The question of whether using data gathered through the National Health Insurance (NHI) program intrudes on personal data privacy is an ethical and legal issue, but any decision about whether to allow the use of such data should be based on whether any such infringement has ever happened, rather than on the suspicion that it might happen in the future.
I might have been using this kind of data for longer than anyone else in Taiwan. In 1980, when I was in the US doing further studies in the field of environmental epidemiology, I gained my first experience of big data research by contributing to a survey of environmental pollution in 32 big cities and linking pollution data for each of the cities with their vital statistics data.

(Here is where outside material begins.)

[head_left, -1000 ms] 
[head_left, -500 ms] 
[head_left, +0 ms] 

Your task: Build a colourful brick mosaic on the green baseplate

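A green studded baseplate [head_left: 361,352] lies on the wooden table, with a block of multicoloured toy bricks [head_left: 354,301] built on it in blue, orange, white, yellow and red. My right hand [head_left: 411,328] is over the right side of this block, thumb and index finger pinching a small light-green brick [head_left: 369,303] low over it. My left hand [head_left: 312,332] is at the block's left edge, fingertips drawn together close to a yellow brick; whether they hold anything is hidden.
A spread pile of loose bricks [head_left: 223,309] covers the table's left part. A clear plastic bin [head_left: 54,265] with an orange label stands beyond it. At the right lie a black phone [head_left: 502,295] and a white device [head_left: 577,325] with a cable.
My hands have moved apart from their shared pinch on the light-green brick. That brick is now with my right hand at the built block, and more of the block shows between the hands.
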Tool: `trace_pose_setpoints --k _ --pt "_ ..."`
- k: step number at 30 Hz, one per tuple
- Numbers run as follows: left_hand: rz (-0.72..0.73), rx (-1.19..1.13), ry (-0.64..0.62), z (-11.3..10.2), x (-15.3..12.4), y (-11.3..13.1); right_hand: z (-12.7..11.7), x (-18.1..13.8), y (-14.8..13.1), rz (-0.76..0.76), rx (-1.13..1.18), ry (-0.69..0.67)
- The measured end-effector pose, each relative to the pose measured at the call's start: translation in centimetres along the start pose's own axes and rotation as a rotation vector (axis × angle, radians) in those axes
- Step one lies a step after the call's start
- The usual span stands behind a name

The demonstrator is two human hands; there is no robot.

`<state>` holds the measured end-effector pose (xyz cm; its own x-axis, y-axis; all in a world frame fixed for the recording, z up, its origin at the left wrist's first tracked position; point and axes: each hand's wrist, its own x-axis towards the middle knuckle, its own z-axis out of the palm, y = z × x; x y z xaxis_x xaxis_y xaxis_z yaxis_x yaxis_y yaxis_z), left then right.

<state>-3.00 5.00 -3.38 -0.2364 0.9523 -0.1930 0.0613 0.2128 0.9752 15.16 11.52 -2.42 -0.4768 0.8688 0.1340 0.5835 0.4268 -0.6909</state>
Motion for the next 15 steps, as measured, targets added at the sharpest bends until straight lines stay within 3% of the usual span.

I went on to teach for 10 years at the Atlanta University Center Morehouse School of Medicine, where I spent three days a week at Emory University and the US Centers for Disease Control and Prevention (CDC), using data from the USNCI’s Surveillance, Epidemiology, and End Results Program cancer registries, together with vital statistics data, Medicaid data and birth data, to conduct research into racial health disparities.

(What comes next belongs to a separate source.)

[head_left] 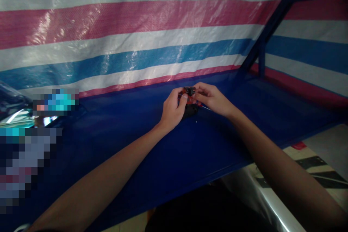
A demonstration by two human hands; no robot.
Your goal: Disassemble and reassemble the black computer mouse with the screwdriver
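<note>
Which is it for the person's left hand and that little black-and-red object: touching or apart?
Touching. The head view shows the left hand holding the black-and-red object, its thumb against the near side with no visible gap.

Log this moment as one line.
left hand: holds small red-and-black object | right hand: touches same object | below: flat dark blue surface

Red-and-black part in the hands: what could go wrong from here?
1. Slip: the left hand grips the small red-and-black part by its fingertips, so it might drop onto the blue surface.
2. Knock: a thin rod shows just below the right hand; a shift of that hand could bump it.
3. Loss: the tiny pale speck, if a loose bit, could get brushed away.
</note>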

For example, we investigated why young and middle-aged African Americans were eight times more likely than white people of the same age group to die of high blood pressure, and why neonatal mortality risk was twice as high for black people as for whites.
The data used in this research were available upon request. The US National Institutes of Health even has a department devoted to promoting the use of big data, and the US cancer registries data are available on CD-ROM for access at any time. In the US, which takes medical research ethics very seriously, there has never been any question of prohibiting the use of this kind of big data.
There are other countries in Europe and Asia where big data from health insurance programs and other sources can be used for research and the investigation of health problems in the countries concerned. Notably, many such studies have been carried out in Denmark and South Korea, among others.
Since coming back to teach in Taiwan, I have found NHI data to be excellent material for training graduate students to conduct research, and that research into Taiwanese health issues, especially the kinds of studies that are impossible, very difficult or very expensive to do using general methods, can easily be done by using NHI data.
Most importantly, research can help to improve treatment and promote health. For example, Taiwan used to have the world’s highest prevalence of renal dialysis, but we have since gained a good understanding of this health problem, and NHI data made an immeasurable contribution to this research.
When NHI and other data have been encrypted, it is impossible for anyone but an expert computer programmer with ulterior motives to break through the privacy protections. Since 2016, any such research has to be done through the Ministry of Health and Welfare’s Health and Welfare Data Science Center, which should make it almost impossible to decrypt the data.
The question is — has it ever happened? As far as I know, it has not. If anyone is worried that such malicious computer wizards really exist, do we not have laws to prosecute them? Any such legislation can be tightened if necessary. There is nothing wrong with wanting to prevent hacking incidents, but this should not be taken as grounds for banning the use of NHI data.
Sung Fung-chang is a former professor and director of National Taiwan University’s Institute of Environmental Health and a former medical device advisory committee panel member for the US Food and Drug Administration. He is currently a professor at the China Medical University College of Public Health.